**Your task**
Which lines of the listing hold the string "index"? Show each of them.

**Source records**
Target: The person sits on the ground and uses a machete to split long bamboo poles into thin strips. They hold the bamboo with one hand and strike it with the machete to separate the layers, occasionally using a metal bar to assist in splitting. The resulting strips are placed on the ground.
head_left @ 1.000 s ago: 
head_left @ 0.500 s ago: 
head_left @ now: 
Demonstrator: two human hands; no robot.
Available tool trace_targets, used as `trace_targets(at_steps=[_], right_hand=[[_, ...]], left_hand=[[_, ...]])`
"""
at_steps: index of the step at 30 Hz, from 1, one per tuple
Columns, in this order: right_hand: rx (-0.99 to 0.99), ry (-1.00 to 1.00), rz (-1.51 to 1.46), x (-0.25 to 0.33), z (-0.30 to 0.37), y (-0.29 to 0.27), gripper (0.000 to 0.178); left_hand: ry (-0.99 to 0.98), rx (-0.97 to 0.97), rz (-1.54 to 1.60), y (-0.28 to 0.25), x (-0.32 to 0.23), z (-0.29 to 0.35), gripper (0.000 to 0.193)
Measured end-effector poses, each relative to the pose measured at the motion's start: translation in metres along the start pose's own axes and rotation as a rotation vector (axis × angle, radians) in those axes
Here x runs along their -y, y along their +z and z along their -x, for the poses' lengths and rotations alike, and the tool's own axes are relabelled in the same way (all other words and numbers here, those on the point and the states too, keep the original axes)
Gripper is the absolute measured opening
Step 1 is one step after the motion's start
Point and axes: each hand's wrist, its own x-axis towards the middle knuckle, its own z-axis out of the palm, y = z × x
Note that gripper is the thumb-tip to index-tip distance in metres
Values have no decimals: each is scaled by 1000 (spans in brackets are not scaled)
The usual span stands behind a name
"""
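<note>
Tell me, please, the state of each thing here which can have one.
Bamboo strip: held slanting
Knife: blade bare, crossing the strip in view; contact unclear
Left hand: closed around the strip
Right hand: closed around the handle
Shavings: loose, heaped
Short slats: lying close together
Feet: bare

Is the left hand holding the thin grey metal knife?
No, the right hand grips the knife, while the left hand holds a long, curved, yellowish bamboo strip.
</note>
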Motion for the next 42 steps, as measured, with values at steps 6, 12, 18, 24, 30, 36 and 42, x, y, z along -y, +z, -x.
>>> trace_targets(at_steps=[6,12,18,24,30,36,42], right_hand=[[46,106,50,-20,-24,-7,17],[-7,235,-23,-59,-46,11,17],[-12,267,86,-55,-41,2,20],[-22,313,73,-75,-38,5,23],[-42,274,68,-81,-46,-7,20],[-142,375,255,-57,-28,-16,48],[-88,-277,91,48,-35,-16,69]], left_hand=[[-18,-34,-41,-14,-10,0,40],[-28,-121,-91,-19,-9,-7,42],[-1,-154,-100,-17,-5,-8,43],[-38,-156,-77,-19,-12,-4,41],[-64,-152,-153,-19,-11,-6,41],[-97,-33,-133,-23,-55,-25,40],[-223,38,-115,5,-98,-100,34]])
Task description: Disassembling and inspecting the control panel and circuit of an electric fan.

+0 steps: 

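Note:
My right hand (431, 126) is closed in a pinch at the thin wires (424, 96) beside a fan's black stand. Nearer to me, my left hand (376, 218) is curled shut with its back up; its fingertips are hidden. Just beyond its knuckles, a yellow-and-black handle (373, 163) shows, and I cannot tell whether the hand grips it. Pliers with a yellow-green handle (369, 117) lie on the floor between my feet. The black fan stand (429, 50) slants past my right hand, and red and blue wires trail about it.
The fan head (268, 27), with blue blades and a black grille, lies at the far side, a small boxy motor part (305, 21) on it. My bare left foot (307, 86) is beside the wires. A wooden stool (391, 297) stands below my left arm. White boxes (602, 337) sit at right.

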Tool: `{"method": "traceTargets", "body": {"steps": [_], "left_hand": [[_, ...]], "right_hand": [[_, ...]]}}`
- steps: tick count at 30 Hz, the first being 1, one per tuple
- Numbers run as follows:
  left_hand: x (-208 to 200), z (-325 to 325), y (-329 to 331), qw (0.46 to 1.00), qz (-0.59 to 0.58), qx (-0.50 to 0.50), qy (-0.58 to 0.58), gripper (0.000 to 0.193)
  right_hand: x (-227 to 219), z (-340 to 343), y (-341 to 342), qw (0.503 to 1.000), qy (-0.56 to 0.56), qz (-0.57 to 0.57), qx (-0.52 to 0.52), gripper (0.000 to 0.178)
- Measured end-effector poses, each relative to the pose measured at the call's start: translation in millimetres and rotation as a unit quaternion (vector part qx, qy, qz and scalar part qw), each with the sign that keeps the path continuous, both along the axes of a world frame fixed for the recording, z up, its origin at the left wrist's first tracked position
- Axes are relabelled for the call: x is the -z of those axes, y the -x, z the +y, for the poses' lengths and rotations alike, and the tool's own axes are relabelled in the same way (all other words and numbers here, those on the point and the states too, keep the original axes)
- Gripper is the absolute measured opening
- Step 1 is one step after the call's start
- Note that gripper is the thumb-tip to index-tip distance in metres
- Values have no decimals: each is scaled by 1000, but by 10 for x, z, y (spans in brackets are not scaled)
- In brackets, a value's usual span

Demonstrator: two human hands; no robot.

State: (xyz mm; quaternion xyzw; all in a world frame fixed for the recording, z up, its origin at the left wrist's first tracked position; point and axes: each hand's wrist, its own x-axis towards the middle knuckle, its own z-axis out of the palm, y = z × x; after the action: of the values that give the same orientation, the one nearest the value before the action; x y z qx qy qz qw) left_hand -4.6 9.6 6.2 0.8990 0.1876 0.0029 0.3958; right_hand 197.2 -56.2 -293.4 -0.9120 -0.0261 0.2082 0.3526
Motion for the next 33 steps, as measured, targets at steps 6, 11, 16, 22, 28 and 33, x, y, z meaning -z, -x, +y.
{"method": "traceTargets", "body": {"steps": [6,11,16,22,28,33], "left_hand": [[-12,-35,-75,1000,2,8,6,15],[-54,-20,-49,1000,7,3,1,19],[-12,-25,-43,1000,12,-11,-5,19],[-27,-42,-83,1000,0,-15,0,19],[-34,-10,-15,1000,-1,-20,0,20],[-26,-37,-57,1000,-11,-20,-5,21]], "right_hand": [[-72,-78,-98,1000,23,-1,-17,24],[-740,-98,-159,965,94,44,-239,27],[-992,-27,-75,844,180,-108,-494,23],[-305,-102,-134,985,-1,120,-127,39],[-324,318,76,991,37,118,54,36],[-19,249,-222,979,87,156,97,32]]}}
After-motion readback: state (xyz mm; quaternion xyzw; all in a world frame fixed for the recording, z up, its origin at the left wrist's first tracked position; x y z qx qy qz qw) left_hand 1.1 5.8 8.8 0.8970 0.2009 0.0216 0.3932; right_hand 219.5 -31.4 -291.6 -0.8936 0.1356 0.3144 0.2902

**Completed exercise**
at_steps: index of the step at 30 Hz, from 1, one per tuple
Note that gripper is the thumb-tip to index-tip distance in metres
- Note that gripper is the thumb-tip to index-tip distance in metres

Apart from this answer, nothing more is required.